— Work instruction —
What you need to produce from the material below is an exact transcription of the lines from the one with "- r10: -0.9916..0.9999" through the one with "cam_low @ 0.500", both included, and no other line.

......

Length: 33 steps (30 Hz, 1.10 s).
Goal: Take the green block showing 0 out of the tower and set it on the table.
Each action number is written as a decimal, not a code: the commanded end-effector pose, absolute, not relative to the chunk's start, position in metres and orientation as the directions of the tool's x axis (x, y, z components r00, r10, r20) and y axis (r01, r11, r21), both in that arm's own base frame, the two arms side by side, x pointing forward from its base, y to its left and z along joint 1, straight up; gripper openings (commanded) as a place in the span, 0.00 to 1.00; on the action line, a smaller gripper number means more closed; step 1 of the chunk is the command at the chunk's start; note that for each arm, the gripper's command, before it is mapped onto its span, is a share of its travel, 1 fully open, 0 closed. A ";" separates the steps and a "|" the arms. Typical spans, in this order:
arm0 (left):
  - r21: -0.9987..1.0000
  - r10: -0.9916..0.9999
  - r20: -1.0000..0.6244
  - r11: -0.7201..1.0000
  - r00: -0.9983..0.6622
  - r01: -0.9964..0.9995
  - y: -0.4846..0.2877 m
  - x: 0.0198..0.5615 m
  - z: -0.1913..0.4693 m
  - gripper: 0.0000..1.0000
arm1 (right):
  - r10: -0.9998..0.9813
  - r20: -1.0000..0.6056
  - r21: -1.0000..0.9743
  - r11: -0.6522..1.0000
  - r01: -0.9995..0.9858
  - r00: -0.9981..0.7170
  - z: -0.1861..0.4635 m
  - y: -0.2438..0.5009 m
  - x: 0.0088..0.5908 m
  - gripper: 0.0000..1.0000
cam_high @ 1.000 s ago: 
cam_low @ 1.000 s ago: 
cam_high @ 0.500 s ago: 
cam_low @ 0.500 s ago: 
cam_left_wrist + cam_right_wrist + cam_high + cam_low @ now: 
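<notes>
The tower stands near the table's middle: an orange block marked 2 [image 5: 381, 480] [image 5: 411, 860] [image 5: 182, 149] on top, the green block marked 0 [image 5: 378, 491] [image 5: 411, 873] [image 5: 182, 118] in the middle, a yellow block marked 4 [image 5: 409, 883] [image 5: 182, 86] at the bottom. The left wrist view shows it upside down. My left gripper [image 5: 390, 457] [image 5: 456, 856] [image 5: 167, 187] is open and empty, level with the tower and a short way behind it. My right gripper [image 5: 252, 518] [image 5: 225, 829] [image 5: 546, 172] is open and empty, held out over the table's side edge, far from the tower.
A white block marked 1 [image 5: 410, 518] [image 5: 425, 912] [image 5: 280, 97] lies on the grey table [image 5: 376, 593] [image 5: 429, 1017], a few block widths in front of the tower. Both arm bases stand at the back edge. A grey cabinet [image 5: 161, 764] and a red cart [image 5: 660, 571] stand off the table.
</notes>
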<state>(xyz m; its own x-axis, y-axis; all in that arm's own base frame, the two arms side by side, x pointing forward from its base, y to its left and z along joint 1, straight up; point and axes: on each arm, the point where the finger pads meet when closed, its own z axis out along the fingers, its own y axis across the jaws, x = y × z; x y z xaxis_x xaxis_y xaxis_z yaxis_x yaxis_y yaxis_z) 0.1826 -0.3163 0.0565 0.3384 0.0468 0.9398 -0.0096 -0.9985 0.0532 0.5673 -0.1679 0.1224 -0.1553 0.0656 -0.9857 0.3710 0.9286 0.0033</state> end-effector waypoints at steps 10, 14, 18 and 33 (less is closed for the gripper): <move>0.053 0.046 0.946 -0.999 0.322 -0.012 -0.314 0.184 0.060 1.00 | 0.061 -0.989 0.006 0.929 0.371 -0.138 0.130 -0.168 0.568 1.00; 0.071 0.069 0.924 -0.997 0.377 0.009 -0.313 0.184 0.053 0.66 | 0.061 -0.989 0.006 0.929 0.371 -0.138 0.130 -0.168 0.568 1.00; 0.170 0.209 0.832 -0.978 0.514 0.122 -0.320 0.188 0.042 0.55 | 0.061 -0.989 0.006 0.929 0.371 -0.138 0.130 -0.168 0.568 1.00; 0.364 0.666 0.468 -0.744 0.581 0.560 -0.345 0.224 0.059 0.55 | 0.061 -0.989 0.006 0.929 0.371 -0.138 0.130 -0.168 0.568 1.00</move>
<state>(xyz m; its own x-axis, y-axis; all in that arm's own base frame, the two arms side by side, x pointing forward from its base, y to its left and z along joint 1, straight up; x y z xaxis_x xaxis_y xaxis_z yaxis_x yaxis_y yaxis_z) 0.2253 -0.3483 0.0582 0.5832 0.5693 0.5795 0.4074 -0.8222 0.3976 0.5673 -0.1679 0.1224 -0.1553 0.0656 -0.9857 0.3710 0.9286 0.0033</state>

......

— Written response —
  - r10: -0.9916..0.9999
  - r20: -1.0000..0.6244
  - r11: -0.7201..1.0000
  - r00: -0.9983..0.6622
  - r01: -0.9964..0.9995
  - y: -0.4846..0.2877 m
  - x: 0.0198..0.5615 m
  - z: -0.1913..0.4693 m
  - gripper: 0.0000..1.0000
arm1 (right):
  - r10: -0.9998..0.9813
  - r20: -1.0000..0.6056
  - r21: -1.0000..0.9743
  - r11: -0.6522..1.0000
  - r01: -0.9995..0.9858
  - r00: -0.9981..0.7170
  - z: -0.1861..0.4635 m
  - y: -0.2438..0.5009 m
  - x: 0.0088..0.5908 m
  - gripper: 0.0000..1.0000
cam_high @ 1.000 s ago: 
cam_low @ 1.000 s ago: 
cam_high @ 0.500 s ago: 
cam_low @ 0.500 s ago: 

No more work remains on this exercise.